What the final rule does
The U.S. Department of the Treasury has issued the final regulations implementing the 'No Tax on Tips' deduction. The rules identify the occupations that customarily and regularly received tips as of December 31, 2024 — the cut-off date Congress set in the underlying law — and define what counts as a 'qualified tip' eligible for the deduction. The final regulations carry forward every occupation code from Treasury's earlier proposed guidance and add three new ones.
Listed Occupations and TTOCs
Treasury assigns each eligible role a Treasury Tipped Occupation Code (TTOC). These codes are the official identifiers employers will use when reporting tipped wages on 2026 information returns. The list covers the expected categories — food and beverage service, hospitality, personal services like hair styling and nail care, ride-share and delivery drivers — and now extends to three additional roles added in the final version. If your team's role isn't on the list, the deduction does not apply, regardless of whether tips are received in practice.
What counts as a 'qualified tip'
A qualified tip must be voluntary, paid in cash or its equivalent (including cards and electronic transfers), and given by the customer who received the service. Mandatory service charges, automatic gratuities added to large-party checks, and pooled tips collected from non-tipped staff continue to be treated as wages — not as tips for purposes of this deduction. The final rule keeps the IRS's traditional 'voluntary and customer-determined' definition without introducing new categories.
What employers need to do for 2026
Employers of workers in Listed Occupations will need to report tip income using the new TTOC values on 2026 tax forms — W-2 entries and the related payroll filings. Payroll providers (including ADP RUN, which has already updated its TTOC drop-down to match the finalized codes) will surface the codes in their interfaces, but the responsibility to classify each employee correctly stays with the employer. Plan now for year-end: confirm each tipped employee is mapped to the right TTOC and that your payroll product is on a version that includes all updated codes.
What this doesn't change
The new tax treatment of tips is independent of the Fair Labor Standards Act (FLSA). Federal minimum-wage rules, tip credit eligibility, the requirement that pooled tips be distributed only among customarily tipped employees, and state wage laws all remain exactly as before.

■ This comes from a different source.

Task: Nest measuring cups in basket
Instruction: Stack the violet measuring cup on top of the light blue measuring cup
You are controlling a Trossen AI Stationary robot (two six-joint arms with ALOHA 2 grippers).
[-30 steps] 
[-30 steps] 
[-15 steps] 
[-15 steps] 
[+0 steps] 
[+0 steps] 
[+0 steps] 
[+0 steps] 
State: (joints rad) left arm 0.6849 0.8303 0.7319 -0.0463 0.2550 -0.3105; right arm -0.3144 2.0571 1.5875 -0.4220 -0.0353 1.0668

The 'No Tax on Tips' deduction is purely a federal income-tax benefit for the worker — it does not reduce the employer's obligation to pay at least the federal (or higher state) minimum wage, including any tip-credit components.
Where to read the final rule
The full text of the final regulations, including the complete list of TTOCs and Treasury's explanatory preamble, is published on the Federal Register's public-inspection page: https://public-inspection.federalregister.gov/2026-07104.pdf. If you need help mapping your team to the right codes or want to understand whether a specific compensation arrangement qualifies, contact us — we can walk through your payroll setup before the 2026 reporting season starts.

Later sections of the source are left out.